Check every line of the records below for the string "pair" and copy the ones that have it.
-------- Input --------
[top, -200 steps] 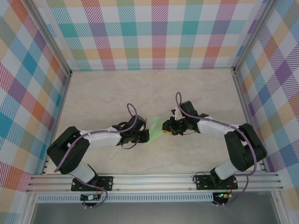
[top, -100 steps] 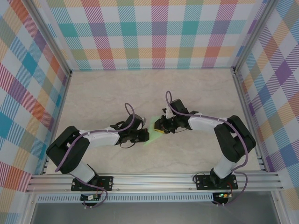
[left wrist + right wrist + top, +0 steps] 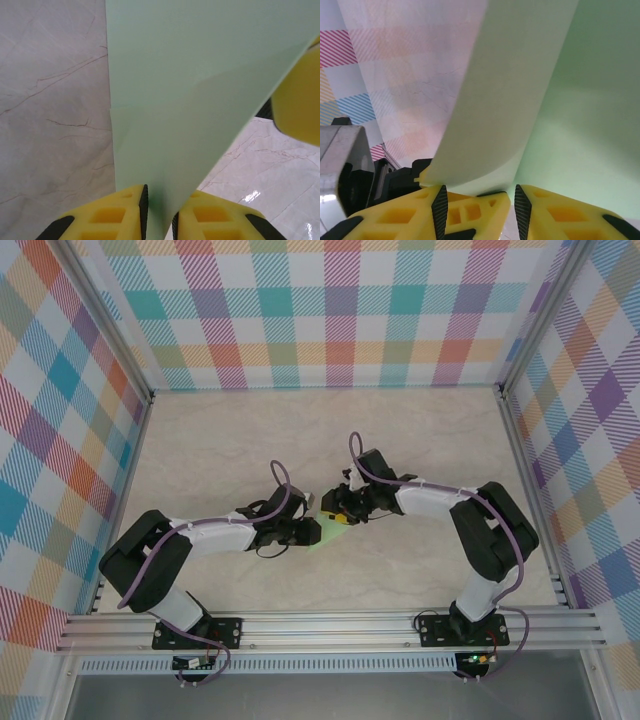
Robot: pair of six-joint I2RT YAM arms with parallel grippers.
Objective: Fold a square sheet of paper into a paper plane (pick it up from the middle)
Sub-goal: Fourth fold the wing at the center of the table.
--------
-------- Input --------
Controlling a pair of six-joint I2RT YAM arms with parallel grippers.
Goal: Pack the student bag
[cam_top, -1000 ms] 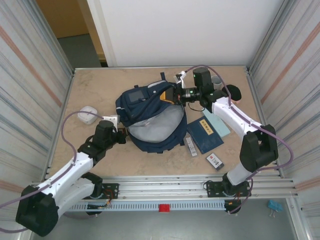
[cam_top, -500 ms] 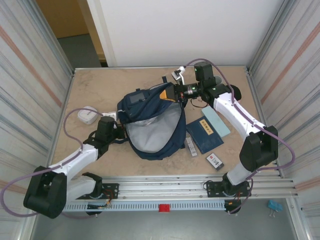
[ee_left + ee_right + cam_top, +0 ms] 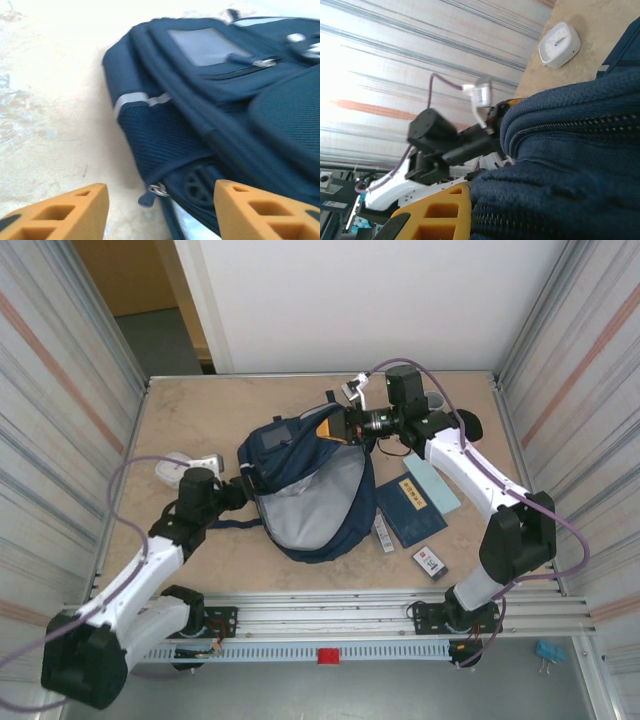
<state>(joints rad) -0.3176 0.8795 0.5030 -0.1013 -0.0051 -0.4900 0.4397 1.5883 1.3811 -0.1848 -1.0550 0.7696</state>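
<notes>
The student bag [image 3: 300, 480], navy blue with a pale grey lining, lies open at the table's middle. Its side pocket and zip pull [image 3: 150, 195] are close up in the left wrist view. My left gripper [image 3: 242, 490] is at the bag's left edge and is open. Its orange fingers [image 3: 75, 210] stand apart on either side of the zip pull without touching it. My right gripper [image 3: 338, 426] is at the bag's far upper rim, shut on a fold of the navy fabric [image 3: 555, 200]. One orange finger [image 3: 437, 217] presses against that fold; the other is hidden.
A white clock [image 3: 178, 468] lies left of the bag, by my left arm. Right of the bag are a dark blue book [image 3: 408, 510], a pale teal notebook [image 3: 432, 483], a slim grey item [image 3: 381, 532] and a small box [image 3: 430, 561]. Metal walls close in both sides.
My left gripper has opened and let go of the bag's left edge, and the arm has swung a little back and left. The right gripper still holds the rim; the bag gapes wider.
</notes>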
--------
Answer space:
Robot: pair of six-joint I2RT YAM arms with parallel grippers.
Controlling a pair of six-joint I2RT YAM arms with parallel grippers.

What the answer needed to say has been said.